Practica 5–10 minutos al día. Es más trabajo de lo que parece.

Fase 2: De la semana 6 a la 12 (Fortalecimiento Progresivo)
Si has pasado bien la fase 1 y tu médico te ha dado el visto bueno, puedes empezar a progresar. Con cabeza.
Reeducación del suelo pélvico
Aunque no hayas tenido un parto vaginal, el suelo pélvico también ha sufrido. Nueve meses sosteniendo el peso del bebé, del líquido amniótico y de la placenta han sometido a esa estructura muscular a una carga continua que suele generar debilidad o hipertonía.
Los ejercicios de activación del suelo pélvico —lo que popularmente se conoce como ejercicios de Kegel, aunque hay mucho más— deberían ser el punto de partida antes de cualquier trabajo abdominal de mayor intensidad.
- Lo ideal es que una fisioterapeuta especializada en suelo pélvico evalúe tu situación antes de empezar: el protocolo no es el mismo para todas.
Ejercicios de impacto cero
Con la musculatura profunda activándose de nuevo, puedes introducir trabajo más específico. Los dos grandes aliados en esta fase son:
- El pilates clínico trabaja el core desde los músculos estabilizadores (transverso, multífidos, suelo pélvico) sin sobrecargar la cicatriz. Los ejercicios se realizan con control respiratorio y en rangos de movimiento seguros.
- Los isométricos suaves —como el puente de glúteos o el bird-dog— generan tensión muscular sin movimiento, lo que permite fortalecer sin impacto ni carga axial sobre la zona abdominal.
Estos ejercicios no son «poco». Son exactamente los que necesitas en este momento.
Reparación de tejidos y cicatrización
Una cesárea implica cortar y suturar capas de fascia, músculo y piel. La calidad de esa reparación no depende solo del tiempo: depende también de que tu cuerpo tenga los materiales para construir tejido nuevo.
La síntesis de colágeno —la proteína estructural que forma la cicatriz y reorganiza la fascia— requiere aminoácidos específicos, en particular glicina, prolina e hidroxiprolina. El balance de nitrógeno positivo (es decir, que el cuerpo no esté en déficit proteico) es esencial para que este proceso sea eficiente.

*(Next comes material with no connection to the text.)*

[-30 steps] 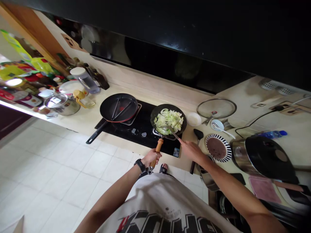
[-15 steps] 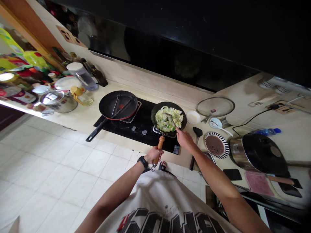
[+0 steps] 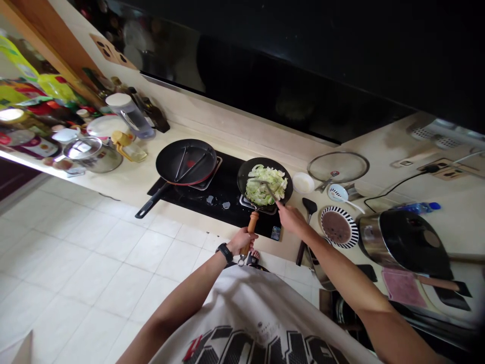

La recuperación de una cirugía abdominal mayor requiere aminoácidos específicos para reconstruir la fascia y la piel. El colágeno hidrolizado aporta péptidos de fácil absorción que, junto a la vitamina C, optimizan la formación de nuevas fibras elásticas en la zona de la cicatriz.
La vitamina C es cofactor indispensable en la hidroxilación del colágeno: sin ella, las fibras no se forman correctamente. Si tu dieta en este período no es todo lo variada que debería ser (y con un recién nacido en casa, pocas lo son), prestar atención a estos nutrientes tiene sentido real, no solo de marketing.
Errores que dañan tu recuperación
Termina el post con lo que nadie quiere escuchar pero todas necesitan saber.
Los crunches están prohibidos, y no es exageración. El curl-up clásico —esa flexión del tronco contra la gravedad que durante décadas se vendió como «ejercicio abdominal»— genera una presión intraabdominal muy elevada que puede provocar dos problemas graves en el postparto:
- Diástasis abdominal: separación de los rectos del abdomen en la línea alba, que puede agravarse si se somete a tensión antes de que el tejido esté listo.
- Hernia incisional: protrusión de tejido a través de la cicatriz debilitada, especialmente si hay presión prematura.
El impacto precoz también tiene su precio. Correr, saltar, o cualquier actividad de alto impacto antes de que el tejido cicatrizal haya ganado resistencia puede generar micro-lesiones acumulativas que se manifiestan semanas después.
Conclusión
La regla no escrita: si algo tira de la cicatriz, duele al hacerlo, o notas presión pélvica durante el ejercicio, para. Esas señales no son debilidad. Son información.
La recuperación post cesárea no tiene atajos, pero sí tiene un camino bastante claro. Moverse pronto, moverse bien, y darle a tu cuerpo lo que necesita para reconstruirse. El resto vendrá.